- HOW TO COMPLETE THIS TASK:
From the data, return each line holding the word "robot".
────────────────────────────────────────
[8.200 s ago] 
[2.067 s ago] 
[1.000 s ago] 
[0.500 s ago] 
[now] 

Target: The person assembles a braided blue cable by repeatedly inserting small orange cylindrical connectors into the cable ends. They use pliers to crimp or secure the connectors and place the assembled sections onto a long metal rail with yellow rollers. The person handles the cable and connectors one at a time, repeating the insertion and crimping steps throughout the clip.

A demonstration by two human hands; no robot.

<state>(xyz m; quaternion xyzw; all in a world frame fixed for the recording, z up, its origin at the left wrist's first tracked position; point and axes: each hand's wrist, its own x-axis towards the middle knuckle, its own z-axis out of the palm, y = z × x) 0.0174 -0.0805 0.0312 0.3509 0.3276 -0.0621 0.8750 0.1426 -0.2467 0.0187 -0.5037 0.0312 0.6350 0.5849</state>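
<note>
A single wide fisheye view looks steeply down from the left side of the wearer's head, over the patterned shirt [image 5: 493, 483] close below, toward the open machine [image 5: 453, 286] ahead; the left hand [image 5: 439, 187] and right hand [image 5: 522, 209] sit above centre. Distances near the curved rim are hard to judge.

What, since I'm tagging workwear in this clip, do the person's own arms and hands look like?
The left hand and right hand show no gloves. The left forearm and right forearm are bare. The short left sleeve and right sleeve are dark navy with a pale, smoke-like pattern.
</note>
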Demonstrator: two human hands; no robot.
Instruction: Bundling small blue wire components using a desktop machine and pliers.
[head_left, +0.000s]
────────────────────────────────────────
- RESULT OF THE EXERCISE:
A demonstration by two human hands; no robot.
Demonstrator: two human hands; no robot.

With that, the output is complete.